Быстро смеркается, но ещё виднеются из окна ветки акации, куст бузины, на который наскакивает ветерок, ероша его вихры. Почему-то Арине увиделся и копанёк, в нём замешкалось, закружилось маленькое облачко, наверно, хотелось ему поплескаться в прозрачной воде, но набежала большая серая туча, сгребла его, и – как не бывало.
Сон у Арины чуткий, кисейный прямо. Стоит перед нею дом, огромные окна залиты солнечным светом. «Дом, как человек, – кто-то говорит знакомым Арине голосом, – чем больше света внутри, тем больше радости в нём!» Арина переворачивается на другой бок, мучительно вспоминая знакомый голос: «Может, это мать, Праскева, говорит? – Мурашки бегут по телу Арины. – Я же мать сто лет уже не вспоминала!» – думает она, проснувшись, и снова засыпает.
И вот она идёт по расстеленным полосатым дорожкам в новом доме, думая: «Мягонько будет ходить тут с правнуком моим, похожим на Галю Чёрную и на меня…»
Арина улыбается беззубым ртом, не слыша, как зачастил мелкий дождик по стеклу, постепенно наливаясь остудной тяжестью. А к утру намокшая земля схватилась тонким игольчатым ледком, на который густо повалил снег.
«Ну, вот и до зимы новой дожила, – выглянув в окно, подумала, проснувшись, бабка Арина. – Укроется землица одеялом и станет дрыхнуть. Умаялась…» Она попыталась встать, но руки подломились, будто тряпичные. «Что это со мной, не хочет тело слушаться! А у меня ж там Юлька не поя, не кормя, да и доить надо…»
Пересилив слабость, она долго одевалась, потом вышла во двор, ослепнув от белизны на секунду.
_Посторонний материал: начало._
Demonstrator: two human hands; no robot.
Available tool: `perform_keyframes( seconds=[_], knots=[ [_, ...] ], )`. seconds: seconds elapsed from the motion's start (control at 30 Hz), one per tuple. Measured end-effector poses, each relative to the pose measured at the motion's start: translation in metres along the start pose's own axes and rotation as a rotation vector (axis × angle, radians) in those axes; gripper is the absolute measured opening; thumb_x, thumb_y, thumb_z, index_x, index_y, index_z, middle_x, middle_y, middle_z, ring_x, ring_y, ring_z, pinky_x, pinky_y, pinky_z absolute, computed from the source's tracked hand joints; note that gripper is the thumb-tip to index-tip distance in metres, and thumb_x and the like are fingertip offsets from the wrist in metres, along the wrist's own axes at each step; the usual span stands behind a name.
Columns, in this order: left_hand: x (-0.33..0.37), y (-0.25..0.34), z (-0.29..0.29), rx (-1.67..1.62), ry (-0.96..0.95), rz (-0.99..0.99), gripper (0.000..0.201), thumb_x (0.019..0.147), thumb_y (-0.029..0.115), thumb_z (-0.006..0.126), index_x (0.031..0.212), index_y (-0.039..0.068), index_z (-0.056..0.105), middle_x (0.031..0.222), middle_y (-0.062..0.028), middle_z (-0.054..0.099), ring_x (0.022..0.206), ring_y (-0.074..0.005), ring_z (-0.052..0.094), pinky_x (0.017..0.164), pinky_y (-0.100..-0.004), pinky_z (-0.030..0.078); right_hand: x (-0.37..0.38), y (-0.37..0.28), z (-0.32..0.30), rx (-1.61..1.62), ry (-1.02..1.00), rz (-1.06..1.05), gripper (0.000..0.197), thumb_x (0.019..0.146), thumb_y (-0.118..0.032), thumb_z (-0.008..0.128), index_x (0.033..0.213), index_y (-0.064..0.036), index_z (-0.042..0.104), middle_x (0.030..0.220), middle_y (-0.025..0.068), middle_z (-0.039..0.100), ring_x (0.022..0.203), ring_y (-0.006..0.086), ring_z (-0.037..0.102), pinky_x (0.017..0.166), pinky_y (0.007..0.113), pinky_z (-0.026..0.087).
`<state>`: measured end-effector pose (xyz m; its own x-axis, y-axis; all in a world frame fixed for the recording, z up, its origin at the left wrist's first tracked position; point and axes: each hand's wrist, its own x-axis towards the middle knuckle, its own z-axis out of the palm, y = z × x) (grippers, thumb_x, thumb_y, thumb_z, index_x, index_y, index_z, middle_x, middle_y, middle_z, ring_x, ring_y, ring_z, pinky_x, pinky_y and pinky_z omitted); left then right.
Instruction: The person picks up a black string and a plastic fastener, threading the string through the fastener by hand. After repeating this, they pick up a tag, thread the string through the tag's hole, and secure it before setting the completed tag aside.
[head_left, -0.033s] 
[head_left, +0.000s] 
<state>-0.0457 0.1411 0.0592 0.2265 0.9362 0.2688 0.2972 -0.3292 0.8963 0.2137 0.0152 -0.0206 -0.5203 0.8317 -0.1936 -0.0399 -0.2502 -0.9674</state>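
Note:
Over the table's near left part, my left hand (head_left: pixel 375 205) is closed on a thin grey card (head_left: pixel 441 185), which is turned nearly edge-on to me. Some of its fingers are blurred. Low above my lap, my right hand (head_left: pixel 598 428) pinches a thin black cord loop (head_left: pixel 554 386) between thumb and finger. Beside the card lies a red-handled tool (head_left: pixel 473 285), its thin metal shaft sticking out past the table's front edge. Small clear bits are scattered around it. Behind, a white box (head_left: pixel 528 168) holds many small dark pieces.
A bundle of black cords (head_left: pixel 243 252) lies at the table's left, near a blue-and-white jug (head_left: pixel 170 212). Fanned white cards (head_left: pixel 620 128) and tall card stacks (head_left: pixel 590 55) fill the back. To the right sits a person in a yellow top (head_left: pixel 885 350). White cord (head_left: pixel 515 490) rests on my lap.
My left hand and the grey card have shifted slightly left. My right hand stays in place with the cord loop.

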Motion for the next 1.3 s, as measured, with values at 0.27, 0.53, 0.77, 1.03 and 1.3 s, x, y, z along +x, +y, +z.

Двор жил: торкались в курятнике куры, надоело им сидеть взаперти, повизгивал кабанчик, от конуры кинулась к хозяйке Октава, мычала Юлька. «Припозднилась я, вон как истомились без меня все, как же им без меня, если пропадать придётся…»
Она поёжилась, холод достал её через одежду, прибавил силы, и она заговорила:
– Ничего, ослабела чуток… как мне болеть… никак нельзя… не на кого пока оставить всё. – Говоря это, она выпускала кур, покачиваясь, успокаивая себя: – Ничего, ничего, расхожусь…
И вот она уже села на маленькую скамеечку под коровой, крепко, как ей показалось, зажала в коленях доёнку и стала доить, упираясь головой в тёплый бок Юльки. Но ведро, наполненное на треть, вдруг стало падать. «Ах, как же это я, раззява!» – успела подумать бабка Арина.
Она, пошатываясь, вышла из сарая, ловя ногами землю, куда-то уплывающую от неё. У неё в руках всё ещё было подхваченное при падении ведро, в нём лопались пузырьки тёплого вспененного молока. Дойдя до середины двора, Арина упала недалеко от чёрного тополя; теперь он был весь белый.
Октава, волоча цепь, подошла к Арине, хотела было полакать разлитое молоко, но, увидев, что хозяйка лежит недвижимой, поджала хвост и отошла к конуре. Лишь к вечеру надсадный, леденящий кровь собачий вой метнулся к небу, в котором кружились летучие снежинки; полетел над выгоном, над огородами и садами села Заветного, а потом упал в бегучую Безымянку.